This page houses my work on prices and inflation, using 'micro data' to investigate inflationary puzzles and implications. I update the page monthly, my latest discussion note is here, and working paper is here. I have also put together an open-source GitHub repository with prices and inflation analysis. This is at https://rapidcharts.io/inflation.
The UK has great price data, with official CPI 'micro data' released with a lag of only one month, allowing work on prices, inflation and real wages to be conducted in (close to) real time. I have used this to create a long-run prices database (LRPD), which I make available here and update each month. The latest update was 17th August 2022
To get started, select an item using the drop-down box below. The prices that underlie our official inflation measures behave in interesting, and very different, ways.
Papers and ongoing research
Some papers and blogs using this data include:
/// Watson, Jacob and Smith (2022). The rising cost of living and its effect on Londoners. Greater London Authority. Covered in the Evening Standard, and City AM.
/// de Bakker et al (2022). Imports, supply chains and consumer prices. Discussion paper, UK in a Changing Europe.
/// Davies (2021). Prices in a pandemic. Discussion note. CEP. Covered in The Times (London), the Financial Times and the FT's Alphaville blog.
/// Davies (2021). Prices in the UK, a new dataset. Occasional Paper setting out the LRPD. CEP. (Data Annex here)
/// The changing cost of Christmas. An interactive piece, demonstrating the data. Economics Observatory.
This is ongoing research, if you have any comments or would like to use the data, please get in touch.
Research and teaching - examples
Some examples of courses and websites that have used the data either as a teaching resource or as an analytical tool:
/// LSE. The Economics for Python weekend designed and taught by Rahat Siddique. In the latest iteration of this, "Team BoE" put together some interesting new indices. You can get their presentation here, and Google Colab code (Python code, running in the browser) here.
/// Imperial. The Data Stories course with Ralf Martin.
/// Bristol. The Communicating Economics course run with Sarah Smith and Christian Spielmann.
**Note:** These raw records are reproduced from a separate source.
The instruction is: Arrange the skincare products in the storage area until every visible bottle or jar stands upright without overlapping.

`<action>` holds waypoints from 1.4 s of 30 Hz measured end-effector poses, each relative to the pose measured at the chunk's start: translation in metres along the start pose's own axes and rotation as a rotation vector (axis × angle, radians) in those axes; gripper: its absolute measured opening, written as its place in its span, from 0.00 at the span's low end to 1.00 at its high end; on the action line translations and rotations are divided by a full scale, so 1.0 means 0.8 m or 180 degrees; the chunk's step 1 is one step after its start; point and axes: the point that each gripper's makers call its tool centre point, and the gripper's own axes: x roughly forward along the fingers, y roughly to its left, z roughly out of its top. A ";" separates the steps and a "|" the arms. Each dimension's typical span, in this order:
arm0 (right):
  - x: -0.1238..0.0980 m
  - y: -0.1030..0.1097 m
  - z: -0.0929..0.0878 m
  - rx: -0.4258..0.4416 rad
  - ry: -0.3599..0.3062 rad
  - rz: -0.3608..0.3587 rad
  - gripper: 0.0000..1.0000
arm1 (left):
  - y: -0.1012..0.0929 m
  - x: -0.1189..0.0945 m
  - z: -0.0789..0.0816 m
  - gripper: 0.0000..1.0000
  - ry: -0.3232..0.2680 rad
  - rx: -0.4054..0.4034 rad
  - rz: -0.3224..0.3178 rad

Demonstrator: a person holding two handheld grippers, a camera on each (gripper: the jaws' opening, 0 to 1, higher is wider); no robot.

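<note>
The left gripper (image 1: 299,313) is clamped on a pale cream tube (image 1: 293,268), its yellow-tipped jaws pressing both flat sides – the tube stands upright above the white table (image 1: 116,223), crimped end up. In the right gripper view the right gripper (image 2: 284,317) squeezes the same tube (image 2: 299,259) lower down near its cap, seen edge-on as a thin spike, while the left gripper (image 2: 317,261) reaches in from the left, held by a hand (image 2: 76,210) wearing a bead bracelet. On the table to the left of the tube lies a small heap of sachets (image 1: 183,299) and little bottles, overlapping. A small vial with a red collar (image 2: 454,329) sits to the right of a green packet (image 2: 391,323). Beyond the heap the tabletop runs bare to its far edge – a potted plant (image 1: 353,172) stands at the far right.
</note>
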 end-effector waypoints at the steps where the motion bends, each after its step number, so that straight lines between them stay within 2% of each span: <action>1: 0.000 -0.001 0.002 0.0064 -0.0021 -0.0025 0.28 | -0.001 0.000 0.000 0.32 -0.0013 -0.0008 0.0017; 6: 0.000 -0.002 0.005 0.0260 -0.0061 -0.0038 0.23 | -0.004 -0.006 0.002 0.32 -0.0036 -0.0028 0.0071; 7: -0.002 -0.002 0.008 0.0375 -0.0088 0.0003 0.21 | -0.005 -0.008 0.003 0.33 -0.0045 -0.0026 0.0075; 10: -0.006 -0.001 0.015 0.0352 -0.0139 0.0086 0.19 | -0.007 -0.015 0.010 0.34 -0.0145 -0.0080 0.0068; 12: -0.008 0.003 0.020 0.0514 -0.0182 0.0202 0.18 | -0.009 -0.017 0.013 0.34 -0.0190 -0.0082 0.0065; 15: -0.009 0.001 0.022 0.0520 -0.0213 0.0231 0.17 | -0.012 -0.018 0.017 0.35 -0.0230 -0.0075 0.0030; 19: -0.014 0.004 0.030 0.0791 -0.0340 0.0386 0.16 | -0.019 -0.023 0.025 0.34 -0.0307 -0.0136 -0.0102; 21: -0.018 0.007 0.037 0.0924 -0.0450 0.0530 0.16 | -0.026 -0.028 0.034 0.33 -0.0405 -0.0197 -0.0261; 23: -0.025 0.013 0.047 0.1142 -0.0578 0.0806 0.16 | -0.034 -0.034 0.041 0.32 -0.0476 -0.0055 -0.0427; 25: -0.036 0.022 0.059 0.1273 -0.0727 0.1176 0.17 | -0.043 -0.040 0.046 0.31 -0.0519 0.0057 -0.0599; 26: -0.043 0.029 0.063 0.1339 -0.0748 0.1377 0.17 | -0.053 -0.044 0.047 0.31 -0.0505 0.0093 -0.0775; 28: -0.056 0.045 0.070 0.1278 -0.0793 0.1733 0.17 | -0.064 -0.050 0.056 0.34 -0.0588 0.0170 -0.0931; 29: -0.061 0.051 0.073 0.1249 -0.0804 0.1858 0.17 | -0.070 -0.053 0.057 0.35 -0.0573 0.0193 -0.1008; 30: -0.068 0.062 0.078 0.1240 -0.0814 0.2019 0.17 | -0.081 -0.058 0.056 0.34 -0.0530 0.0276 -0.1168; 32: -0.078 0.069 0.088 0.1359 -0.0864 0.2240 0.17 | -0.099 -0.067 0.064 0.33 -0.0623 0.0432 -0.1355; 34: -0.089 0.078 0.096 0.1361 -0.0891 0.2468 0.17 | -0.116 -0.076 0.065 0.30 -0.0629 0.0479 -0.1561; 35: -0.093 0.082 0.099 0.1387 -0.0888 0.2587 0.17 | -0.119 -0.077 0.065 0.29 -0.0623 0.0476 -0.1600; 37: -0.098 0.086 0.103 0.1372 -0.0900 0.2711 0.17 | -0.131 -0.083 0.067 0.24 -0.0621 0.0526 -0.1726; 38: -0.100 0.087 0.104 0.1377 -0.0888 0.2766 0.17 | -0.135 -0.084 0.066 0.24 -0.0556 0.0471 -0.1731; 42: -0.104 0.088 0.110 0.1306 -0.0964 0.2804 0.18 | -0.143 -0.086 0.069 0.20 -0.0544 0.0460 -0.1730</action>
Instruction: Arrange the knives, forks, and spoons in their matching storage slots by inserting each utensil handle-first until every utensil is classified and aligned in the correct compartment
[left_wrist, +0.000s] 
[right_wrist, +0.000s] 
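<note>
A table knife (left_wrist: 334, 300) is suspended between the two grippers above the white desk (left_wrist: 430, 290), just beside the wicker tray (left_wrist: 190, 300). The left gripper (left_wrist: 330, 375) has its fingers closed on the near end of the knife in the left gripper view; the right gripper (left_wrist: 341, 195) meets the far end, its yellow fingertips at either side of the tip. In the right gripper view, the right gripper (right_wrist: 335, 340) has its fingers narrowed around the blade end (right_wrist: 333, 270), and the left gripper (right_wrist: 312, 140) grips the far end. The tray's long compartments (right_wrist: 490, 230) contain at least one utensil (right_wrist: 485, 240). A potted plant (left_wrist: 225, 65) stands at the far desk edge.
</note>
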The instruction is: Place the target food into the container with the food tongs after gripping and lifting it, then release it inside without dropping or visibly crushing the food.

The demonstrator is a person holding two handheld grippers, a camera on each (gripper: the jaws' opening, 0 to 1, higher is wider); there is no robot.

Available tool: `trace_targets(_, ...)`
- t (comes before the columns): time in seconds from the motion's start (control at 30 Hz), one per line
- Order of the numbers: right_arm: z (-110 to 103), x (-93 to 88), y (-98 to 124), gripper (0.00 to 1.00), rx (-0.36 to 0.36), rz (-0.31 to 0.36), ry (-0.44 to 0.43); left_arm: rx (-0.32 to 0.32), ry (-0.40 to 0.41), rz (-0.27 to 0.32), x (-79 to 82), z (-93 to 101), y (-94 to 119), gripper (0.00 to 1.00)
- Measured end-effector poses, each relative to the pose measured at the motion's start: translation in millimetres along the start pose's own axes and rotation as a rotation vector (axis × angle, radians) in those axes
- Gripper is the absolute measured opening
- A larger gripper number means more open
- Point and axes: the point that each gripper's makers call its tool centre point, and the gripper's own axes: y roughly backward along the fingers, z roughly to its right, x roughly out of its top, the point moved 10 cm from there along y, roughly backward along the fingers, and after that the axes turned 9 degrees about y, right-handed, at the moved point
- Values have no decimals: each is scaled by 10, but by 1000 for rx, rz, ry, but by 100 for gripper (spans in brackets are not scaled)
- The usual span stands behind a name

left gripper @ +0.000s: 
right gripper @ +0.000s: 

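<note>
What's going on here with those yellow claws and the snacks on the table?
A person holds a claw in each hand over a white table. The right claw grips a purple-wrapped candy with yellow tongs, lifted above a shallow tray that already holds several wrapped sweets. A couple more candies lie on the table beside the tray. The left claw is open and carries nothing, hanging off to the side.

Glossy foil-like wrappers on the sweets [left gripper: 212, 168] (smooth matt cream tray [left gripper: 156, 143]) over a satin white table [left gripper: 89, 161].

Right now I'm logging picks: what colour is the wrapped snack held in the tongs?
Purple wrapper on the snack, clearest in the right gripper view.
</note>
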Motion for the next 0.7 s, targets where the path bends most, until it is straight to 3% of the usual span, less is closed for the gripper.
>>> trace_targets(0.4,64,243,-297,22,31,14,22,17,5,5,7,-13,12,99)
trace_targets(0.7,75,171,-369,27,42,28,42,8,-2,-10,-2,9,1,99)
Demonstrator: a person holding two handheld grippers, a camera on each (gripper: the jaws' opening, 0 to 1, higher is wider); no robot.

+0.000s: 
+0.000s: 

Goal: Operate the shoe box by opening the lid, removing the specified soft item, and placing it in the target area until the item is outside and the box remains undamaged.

DropBox.
/// UCL. The Data Skills Lab with Parama Chaudhury.
/// Economics Observatory. Analysis of the UK's 'Tampon Tax' by Sarah Smith, and related piece by Gemma Williams.
The long run prices database - using the data
I update the LRPD monthly. The data is stored in the following files (all csv):
/// Prices. (Full database). This contains the price data. It is a very large file (there are currently ~43m observations.) To conserve memory all supplementary details are kept in other databases that can be linked to when needed. Update: lots of people are opening this in Excel and thereby truncating the data to 1m observations - please get in touch if you want the file and I will send it directly.
/// Prices. (5% sample). This is a 5% sample of the data, created to ease sharing and to get a feel for the data. If you get stuck with the large file above, please run your code on this. The variable names and definitions are identical, so you can work on it while I get you the big file. Too large to open in Excel.
/// Deciles. This file allows you to track the distribution of prices. It is the 10th to 90th percentiles inclusive in decile steps, for each item in each month. Around 200k observations - can be used in Excel.
/// Item. Information on the consumer products: their full names, descriptions, when they appear and exit the CPI, and the number of observations for each. Small file.
/// Region. The location the price quote was collected. Small file.
/// Date. The date on which the price quote was collected. Date is recorded in many formats (dd/mm/yyyy, yyyy-mm-dd, etc) to make it compatible with different types of software. Small file.
If you use the data and have comments on how to make it more useful, or if you need Stata files, item weights etc, please get in touch.
Examples: interactive charts
Number of observations - by region
The ONS collects prices in proportion to the population in each of the NUTS1 areas. The pattern of useable prices (i.e post cleaning) that are available in the LRPD are below.
The Covid-19 pandemic disrupted price collection severely. Another version of the same chart, this time drawn for 2018-2021 allows us to focus on the recent volatility. Click on the legend to select a region and isolate its data.
Example - interactive chart: inflation vs volatility
The chart below plots the CPI microdata to allow users to zoom in and investigate items of interest. The colours of the dots represent the COICOP division (roughly, the type of good), the size of the dots is the median price in the sample (i.e. between 1988 and the latest data).
The chart is interactive. Try clicking on the legend to select the type of good you are interested in. Hover over dots to get more information on each item. Zoom in and out on crowded areas of dots using your mouse tracker ball. The chart is coded in Vega Lite and the chart spec is available on GitHub.
Example: animation: pints of bitter
The humble pint of bitter is one of the most sampled prices in the UK CPI. Here is how we went from 80p a pint in 1988 to a huge range of prices, including £6 a pint today. Note the peak that emerges at £2, which a knowledgeable drinker tells me is the 'Wetherspoons Effect'.
The video is created using simple stop-frame animation (running a loop to create 395 monthly charts).